On ne peut méconnaître qu'il y ait là, mélangées à des éléments appartenant à la structure de bois, des traditions très-voisines de l'art chinois.
Fig. 37.
L'art brahmanique indien des Aryas s'était donc alors modifié ou complété par un apport de l'extrême Orient ou des Tamouls. Et ce style, avec des variantes, semble se développer en s'exagérant, plus on se dirige vers le sud, chez les Siamois et les Cambodgiens.
Mais observons cette coupole B qui affecte une forme particulière.

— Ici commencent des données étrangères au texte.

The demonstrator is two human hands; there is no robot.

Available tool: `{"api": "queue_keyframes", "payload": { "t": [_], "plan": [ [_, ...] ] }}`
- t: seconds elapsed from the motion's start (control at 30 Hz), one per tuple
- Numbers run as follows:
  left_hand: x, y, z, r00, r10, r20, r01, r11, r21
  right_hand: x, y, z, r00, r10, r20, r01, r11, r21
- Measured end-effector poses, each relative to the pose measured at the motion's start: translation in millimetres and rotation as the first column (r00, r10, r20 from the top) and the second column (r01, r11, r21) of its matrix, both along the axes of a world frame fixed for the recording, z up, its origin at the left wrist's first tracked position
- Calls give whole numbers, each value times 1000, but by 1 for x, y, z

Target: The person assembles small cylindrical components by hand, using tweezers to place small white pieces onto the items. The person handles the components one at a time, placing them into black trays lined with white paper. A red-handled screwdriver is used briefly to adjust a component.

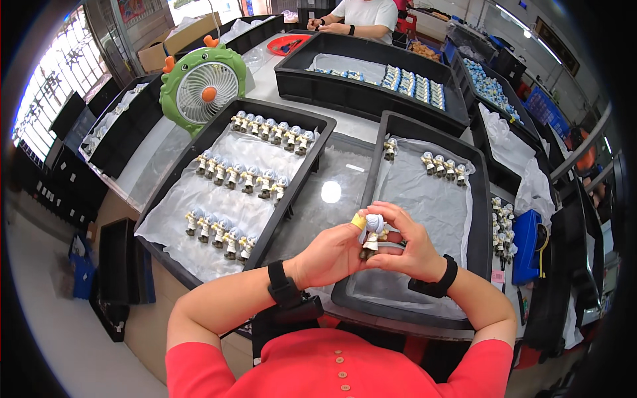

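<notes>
Now gripping figure [373, 229] between left hand [338, 252] and right hand [417, 251], upright over left side of right tray [482, 219]; best to steady by the body, turn slowly, ease pressure near the head

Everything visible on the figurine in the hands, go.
The figurine is small, with pale blue-lavender hair, a white outfit with yellowish touches, and dark brown lower legs. It looks like painted, glossy plastic; finer details are too small to read. It's roughly upright, tilted slightly, held off the table between the fingers of the left hand and right hand.
</notes>
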State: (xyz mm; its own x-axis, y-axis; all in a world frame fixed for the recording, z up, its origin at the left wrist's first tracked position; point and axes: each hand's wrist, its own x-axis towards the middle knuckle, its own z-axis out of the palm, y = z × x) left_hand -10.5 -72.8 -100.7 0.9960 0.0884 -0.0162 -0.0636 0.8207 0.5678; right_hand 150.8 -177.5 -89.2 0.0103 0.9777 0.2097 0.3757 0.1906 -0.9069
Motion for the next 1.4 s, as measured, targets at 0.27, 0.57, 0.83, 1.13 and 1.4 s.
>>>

Des monuments plus récents de l'Inde développent les parois latérales et arrivent à la structure bulbeuse qui fut si fréquemment adoptée dans la Perse à dater du XIVe siècle et en Russie vers la même époque.
Les Tatars trouvaient, en Birmanie et dans ces vastes contrées de l'Asie dont ils étaient devenus les maîtres puissants, les diverses expressions plus ou moins modifiées de cet art hindou; ils n'en connaissaient pas d'autres et durent faire pénétrer ces éléments dans la Russie, dont ils occupèrent si longtemps une partie considérable et à laquelle, pendant près de trois siècles, ils imposèrent de si lourds tributs.